• _ASSIGNMENT_: Copy word for word the lines of the records below, beginning at the one with "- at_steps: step" and finishing at the one with "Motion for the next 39", ends included, but none of the pictures.

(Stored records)
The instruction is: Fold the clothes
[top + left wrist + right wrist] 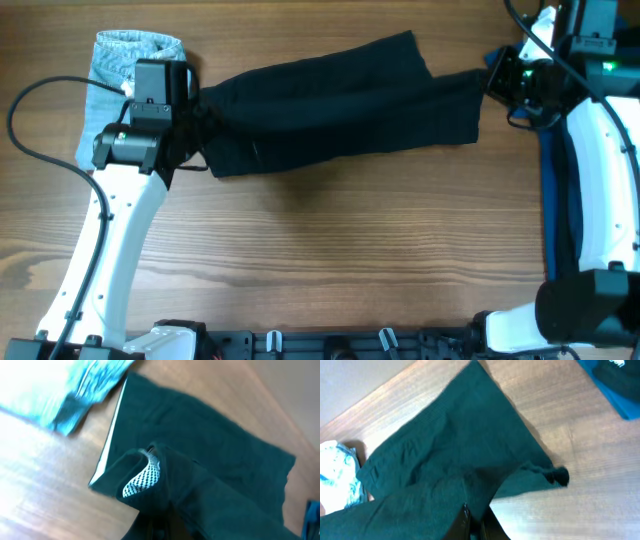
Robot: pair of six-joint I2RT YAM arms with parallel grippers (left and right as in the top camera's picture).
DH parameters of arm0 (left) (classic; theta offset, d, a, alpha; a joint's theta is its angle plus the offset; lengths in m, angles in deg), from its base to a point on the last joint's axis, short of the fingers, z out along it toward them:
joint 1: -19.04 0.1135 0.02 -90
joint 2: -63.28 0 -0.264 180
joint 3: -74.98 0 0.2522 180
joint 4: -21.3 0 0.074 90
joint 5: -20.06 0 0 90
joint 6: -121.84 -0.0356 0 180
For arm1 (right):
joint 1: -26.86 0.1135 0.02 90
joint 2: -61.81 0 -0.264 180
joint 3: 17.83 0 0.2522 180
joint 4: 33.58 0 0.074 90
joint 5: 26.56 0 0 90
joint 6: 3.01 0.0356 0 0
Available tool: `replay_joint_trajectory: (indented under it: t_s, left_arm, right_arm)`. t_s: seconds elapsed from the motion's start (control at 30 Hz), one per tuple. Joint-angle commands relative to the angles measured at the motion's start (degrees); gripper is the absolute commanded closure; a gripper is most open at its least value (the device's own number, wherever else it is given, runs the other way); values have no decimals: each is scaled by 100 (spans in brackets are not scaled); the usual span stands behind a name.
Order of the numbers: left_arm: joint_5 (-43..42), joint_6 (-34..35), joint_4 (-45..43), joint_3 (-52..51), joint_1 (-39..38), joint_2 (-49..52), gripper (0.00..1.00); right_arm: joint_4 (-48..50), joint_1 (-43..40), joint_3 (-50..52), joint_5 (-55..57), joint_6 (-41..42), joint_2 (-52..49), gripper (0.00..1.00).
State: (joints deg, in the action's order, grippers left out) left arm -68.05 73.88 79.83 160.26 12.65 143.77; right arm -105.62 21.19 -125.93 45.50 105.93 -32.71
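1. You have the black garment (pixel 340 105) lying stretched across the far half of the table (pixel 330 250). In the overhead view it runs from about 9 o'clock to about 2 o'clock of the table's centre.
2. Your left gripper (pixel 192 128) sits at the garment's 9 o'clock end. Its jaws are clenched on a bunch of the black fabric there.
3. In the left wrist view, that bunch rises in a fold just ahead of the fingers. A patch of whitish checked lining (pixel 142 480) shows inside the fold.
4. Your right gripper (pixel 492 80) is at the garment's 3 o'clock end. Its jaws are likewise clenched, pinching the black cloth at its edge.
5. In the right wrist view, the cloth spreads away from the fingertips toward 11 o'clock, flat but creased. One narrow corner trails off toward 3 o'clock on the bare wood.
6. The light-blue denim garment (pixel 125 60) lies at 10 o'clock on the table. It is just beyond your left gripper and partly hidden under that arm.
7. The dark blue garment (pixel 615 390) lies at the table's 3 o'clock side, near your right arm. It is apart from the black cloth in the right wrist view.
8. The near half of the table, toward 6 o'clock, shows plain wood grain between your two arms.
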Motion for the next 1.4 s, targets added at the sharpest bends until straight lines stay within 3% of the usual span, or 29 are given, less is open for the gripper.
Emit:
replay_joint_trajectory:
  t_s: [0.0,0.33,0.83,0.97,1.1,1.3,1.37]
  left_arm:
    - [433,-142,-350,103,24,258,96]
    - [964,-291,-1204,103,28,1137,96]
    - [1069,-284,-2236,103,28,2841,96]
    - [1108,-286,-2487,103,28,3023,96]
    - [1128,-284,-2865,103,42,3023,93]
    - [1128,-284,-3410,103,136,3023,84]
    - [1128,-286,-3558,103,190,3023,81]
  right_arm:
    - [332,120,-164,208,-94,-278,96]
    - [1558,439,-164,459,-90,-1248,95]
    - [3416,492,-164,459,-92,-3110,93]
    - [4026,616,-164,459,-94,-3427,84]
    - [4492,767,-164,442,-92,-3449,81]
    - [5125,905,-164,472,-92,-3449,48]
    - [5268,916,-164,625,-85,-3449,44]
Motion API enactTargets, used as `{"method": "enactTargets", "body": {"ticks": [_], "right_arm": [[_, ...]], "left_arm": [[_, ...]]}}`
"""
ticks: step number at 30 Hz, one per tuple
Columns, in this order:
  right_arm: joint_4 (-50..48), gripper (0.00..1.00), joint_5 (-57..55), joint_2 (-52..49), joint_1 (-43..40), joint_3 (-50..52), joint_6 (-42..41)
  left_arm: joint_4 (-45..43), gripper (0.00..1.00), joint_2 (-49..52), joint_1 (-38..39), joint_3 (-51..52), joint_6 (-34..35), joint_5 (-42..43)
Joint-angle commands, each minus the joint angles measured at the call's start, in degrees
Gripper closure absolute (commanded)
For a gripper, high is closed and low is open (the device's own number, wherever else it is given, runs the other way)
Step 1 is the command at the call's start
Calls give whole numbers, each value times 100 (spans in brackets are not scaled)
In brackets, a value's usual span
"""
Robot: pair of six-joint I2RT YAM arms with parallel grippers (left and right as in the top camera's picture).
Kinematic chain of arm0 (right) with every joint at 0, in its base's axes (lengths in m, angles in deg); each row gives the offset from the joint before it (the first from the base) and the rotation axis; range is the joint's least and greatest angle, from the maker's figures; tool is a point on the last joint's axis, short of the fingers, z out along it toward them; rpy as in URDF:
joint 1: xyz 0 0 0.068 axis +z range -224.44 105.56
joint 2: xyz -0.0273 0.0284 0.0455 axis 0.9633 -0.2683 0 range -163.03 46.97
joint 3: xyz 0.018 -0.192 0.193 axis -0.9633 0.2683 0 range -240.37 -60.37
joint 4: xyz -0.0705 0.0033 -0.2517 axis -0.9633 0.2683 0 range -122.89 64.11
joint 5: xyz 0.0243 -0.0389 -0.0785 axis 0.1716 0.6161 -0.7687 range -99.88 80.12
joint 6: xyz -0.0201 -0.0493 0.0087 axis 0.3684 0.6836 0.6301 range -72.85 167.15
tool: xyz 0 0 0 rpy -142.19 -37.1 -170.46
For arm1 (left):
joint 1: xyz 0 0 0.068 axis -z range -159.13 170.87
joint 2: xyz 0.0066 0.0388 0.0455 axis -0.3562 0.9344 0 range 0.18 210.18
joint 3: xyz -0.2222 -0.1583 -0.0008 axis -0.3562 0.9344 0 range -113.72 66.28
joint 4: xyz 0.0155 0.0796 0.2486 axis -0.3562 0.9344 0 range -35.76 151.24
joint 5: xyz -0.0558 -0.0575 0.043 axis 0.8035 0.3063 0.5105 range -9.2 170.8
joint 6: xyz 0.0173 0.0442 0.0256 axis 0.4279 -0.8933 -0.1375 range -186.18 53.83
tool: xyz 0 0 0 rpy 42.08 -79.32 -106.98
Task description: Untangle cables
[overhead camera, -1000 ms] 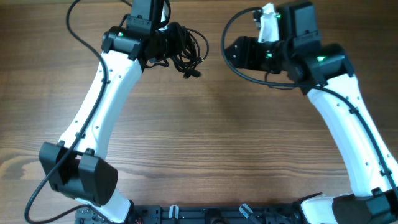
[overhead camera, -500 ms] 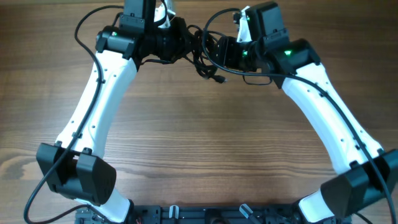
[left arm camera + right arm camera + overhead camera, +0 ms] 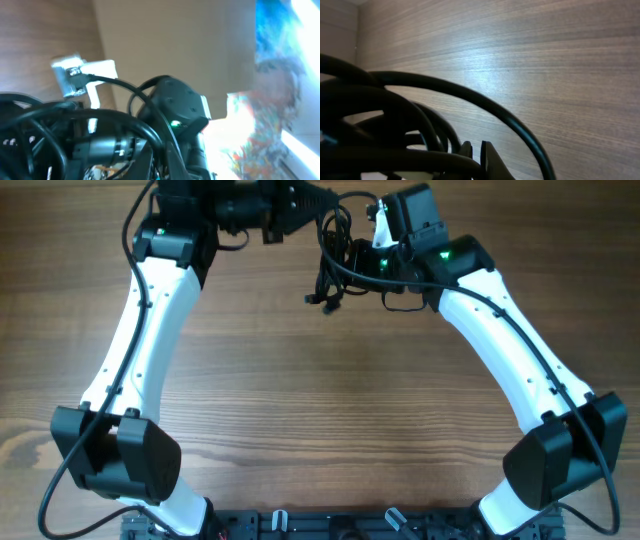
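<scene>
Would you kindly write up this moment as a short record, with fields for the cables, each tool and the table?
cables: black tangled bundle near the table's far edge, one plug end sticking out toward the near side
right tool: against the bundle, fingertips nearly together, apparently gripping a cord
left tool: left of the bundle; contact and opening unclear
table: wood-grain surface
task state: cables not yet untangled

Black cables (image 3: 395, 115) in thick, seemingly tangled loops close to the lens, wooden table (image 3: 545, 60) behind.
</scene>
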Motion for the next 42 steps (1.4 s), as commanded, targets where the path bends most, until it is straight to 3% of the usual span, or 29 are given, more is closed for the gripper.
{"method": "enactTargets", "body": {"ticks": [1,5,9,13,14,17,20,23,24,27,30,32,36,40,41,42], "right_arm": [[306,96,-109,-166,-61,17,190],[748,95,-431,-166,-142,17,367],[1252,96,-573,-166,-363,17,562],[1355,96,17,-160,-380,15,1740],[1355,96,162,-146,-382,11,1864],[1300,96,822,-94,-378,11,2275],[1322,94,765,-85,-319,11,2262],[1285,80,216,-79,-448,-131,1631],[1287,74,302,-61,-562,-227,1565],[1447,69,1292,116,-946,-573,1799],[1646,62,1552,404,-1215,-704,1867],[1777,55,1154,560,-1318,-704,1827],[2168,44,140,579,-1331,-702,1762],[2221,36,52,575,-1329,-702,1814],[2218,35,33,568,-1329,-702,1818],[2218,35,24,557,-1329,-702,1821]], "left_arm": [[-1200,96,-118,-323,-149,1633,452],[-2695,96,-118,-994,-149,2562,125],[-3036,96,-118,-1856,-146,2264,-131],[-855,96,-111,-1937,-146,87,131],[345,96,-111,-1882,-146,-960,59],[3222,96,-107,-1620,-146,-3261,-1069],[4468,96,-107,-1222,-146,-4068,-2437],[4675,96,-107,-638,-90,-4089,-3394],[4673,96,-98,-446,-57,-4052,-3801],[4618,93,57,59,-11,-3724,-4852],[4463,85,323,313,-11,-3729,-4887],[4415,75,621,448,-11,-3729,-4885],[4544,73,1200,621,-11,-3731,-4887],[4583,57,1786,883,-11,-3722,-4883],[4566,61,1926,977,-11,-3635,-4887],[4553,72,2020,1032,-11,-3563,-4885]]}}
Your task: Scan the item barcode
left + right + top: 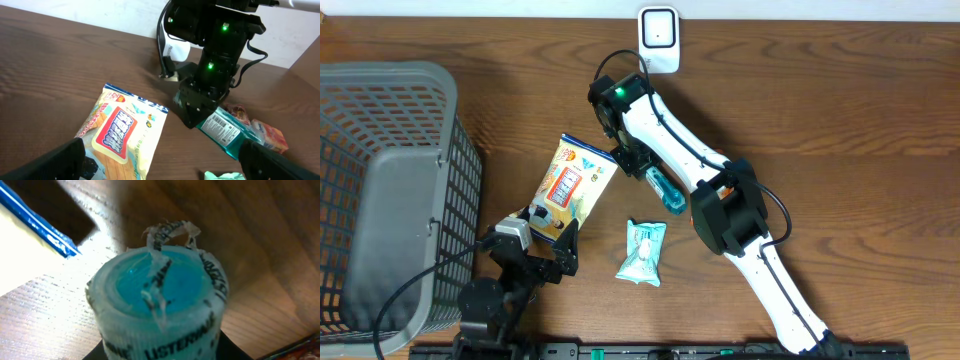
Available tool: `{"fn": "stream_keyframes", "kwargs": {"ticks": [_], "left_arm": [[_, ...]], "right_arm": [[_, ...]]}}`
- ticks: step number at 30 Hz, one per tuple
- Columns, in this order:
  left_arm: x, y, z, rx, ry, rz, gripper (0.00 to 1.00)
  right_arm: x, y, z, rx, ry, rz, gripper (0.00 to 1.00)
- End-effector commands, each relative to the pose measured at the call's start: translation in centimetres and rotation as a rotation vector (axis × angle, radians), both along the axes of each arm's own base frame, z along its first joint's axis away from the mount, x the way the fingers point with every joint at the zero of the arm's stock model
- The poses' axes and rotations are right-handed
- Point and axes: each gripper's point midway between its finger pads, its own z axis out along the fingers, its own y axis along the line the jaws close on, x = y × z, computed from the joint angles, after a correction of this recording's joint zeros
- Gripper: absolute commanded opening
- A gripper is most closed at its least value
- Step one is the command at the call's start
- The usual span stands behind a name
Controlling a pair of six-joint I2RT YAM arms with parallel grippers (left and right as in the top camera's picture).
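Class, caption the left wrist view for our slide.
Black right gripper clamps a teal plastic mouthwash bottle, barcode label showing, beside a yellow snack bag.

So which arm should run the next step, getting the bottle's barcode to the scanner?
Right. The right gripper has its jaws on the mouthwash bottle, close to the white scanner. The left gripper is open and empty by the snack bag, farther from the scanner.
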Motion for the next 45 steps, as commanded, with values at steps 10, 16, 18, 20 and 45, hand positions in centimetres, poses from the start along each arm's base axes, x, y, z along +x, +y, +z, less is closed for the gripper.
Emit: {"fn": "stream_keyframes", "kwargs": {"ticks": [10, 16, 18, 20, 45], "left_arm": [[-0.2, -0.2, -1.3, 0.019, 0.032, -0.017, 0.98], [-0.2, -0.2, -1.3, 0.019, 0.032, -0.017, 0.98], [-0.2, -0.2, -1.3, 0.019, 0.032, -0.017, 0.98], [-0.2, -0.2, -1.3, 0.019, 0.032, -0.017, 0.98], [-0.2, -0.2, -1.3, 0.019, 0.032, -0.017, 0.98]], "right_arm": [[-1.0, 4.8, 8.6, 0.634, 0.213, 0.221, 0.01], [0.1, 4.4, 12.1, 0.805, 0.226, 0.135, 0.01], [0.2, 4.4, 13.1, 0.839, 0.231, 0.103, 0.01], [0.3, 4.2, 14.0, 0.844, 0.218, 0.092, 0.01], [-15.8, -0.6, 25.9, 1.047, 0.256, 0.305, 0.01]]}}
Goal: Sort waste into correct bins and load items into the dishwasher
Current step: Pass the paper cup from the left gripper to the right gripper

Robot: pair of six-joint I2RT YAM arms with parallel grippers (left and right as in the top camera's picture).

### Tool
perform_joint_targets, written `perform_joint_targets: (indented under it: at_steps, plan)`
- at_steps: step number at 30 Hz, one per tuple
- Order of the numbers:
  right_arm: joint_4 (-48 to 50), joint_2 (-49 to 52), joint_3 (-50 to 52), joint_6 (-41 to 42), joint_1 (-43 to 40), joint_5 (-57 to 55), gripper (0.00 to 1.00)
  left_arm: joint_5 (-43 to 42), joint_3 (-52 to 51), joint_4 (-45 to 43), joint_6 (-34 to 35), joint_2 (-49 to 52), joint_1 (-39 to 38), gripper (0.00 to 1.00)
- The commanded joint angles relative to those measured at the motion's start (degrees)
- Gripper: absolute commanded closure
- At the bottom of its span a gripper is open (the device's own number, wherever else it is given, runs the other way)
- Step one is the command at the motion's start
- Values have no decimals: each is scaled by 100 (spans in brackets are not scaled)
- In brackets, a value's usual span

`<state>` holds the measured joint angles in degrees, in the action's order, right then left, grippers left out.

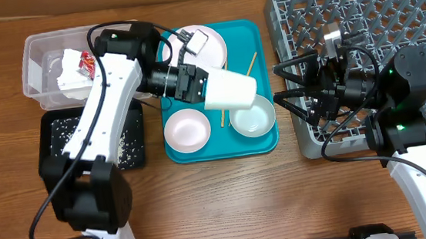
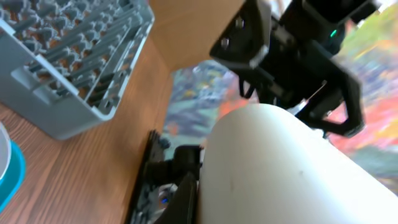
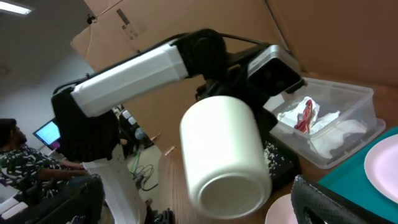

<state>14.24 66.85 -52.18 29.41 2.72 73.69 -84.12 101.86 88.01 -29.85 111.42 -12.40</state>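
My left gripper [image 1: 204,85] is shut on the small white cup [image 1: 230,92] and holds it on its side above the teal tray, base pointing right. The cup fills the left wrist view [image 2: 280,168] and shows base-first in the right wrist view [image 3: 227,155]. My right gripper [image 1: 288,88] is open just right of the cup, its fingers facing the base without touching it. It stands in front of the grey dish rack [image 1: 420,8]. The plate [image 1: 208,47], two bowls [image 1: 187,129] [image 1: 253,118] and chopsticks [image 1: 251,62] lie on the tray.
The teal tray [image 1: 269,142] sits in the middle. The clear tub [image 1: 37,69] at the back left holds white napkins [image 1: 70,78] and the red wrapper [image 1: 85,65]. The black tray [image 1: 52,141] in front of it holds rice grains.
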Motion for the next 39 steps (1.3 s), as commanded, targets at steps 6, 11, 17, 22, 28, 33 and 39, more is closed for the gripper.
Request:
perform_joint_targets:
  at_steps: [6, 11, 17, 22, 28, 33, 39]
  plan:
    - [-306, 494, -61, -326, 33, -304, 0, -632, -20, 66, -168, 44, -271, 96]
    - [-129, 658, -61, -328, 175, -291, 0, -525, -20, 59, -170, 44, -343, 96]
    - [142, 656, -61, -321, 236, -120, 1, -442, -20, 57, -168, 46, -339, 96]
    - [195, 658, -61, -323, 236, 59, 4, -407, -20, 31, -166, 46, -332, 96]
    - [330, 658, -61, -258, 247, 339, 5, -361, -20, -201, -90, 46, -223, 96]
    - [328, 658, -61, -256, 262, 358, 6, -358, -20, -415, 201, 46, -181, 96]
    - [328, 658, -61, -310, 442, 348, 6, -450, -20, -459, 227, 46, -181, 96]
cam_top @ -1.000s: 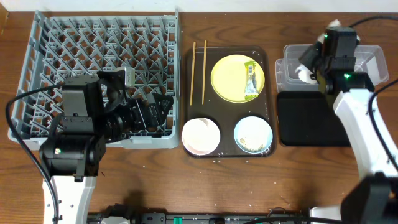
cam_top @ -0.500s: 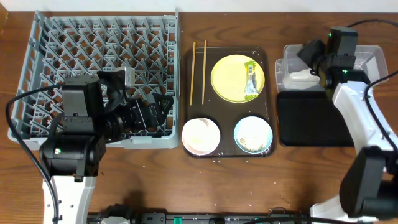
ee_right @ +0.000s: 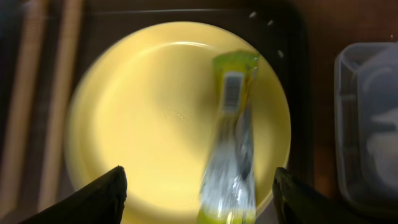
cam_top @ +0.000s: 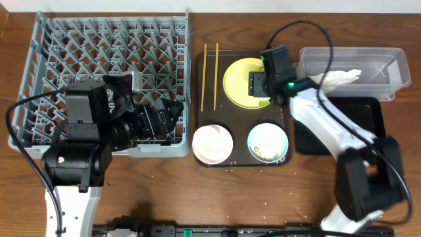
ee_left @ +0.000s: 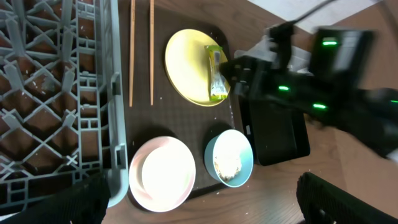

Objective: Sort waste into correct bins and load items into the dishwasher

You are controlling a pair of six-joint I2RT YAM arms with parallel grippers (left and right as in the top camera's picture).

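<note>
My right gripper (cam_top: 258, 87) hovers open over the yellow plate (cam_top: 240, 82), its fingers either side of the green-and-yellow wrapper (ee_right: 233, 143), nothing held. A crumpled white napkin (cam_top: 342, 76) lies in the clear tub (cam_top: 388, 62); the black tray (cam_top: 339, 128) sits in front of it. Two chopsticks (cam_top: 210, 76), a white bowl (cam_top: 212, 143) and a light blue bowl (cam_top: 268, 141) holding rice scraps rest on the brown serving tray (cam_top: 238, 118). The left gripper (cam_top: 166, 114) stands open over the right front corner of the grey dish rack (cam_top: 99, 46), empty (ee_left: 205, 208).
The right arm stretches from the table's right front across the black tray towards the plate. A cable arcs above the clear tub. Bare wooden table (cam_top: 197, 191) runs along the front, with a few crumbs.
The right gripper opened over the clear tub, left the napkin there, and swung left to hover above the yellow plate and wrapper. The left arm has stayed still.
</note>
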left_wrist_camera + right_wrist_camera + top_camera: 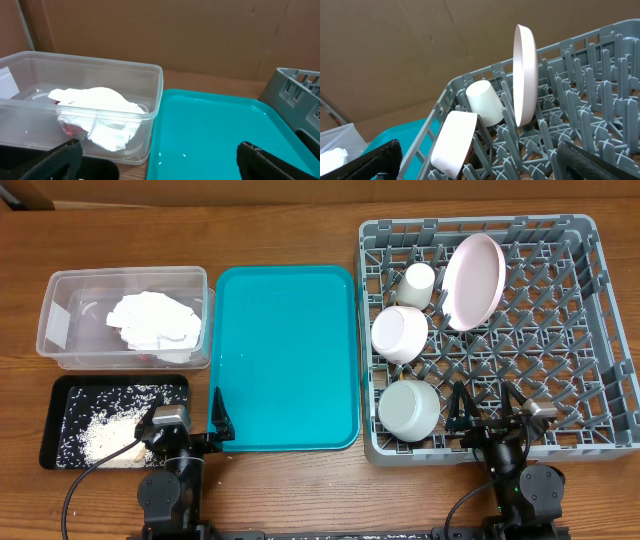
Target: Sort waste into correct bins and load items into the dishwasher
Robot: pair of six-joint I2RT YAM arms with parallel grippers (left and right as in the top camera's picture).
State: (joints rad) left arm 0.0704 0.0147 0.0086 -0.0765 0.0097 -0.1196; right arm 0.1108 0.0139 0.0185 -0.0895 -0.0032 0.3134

• _ANSWER BOX_:
- at_steps: step number at 30 Hz, one per tuple
- Order of the numbers:
  right_arm: joint_4 (-48 to 50), joint_2 (-49 to 52), joint_3 (-50 to 52), joint_6 (-41 to 42), joint_1 (-43 to 40), joint_5 (-57 to 55), gripper (0.00 to 1.00)
  left_arm: joint_5 (-43 to 42), joint_3 (-52 to 51), joint_4 (-45 to 43), joint_6 (-34 to 35), joint_2 (-49 to 52), joint_1 (-39 to 38), gripper (0.00 to 1.00)
- The commanded joint angles relative to those measured at the motion's start (degrees)
- Gripper: absolute commanded closure
- At the bottom of its span a gripper is open (the device's own number, wherever else it is given, runs the other way)
- Step one is the command at the motion's start
- Values have no decimals: each is scaled by 100 (spans in brackets are not scaled)
- In brackets, a value's usual span

`<state>` holds the measured joint angles in degrees, in the action's order, right then left, grippers left out.


<state>14.24 66.85 -52.18 29.41 2.72 73.69 -84.12 101.86 88.01 -29.85 111.42 -12.40</state>
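My left gripper [image 1: 204,85] is shut on the small white cup [image 1: 230,92] and holds it on its side above the teal tray, base pointing right. The cup fills the left wrist view [image 2: 280,168] and shows base-first in the right wrist view [image 3: 227,155]. My right gripper [image 1: 288,88] is open just right of the cup, its fingers facing the base without touching it. It stands in front of the grey dish rack [image 1: 420,8]. The plate [image 1: 208,47], two bowls [image 1: 187,129] [image 1: 253,118] and chopsticks [image 1: 251,62] lie on the tray.
The teal tray [image 1: 269,142] sits in the middle. The clear tub [image 1: 37,69] at the back left holds white napkins [image 1: 70,78] and the red wrapper [image 1: 85,65]. The black tray [image 1: 52,141] in front of it holds rice grains.
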Motion for the next 39 steps (1.3 s), as commanded, targets at steps 6, 11, 17, 22, 28, 33 and 39, more is closed for the gripper.

This exercise requires no further output.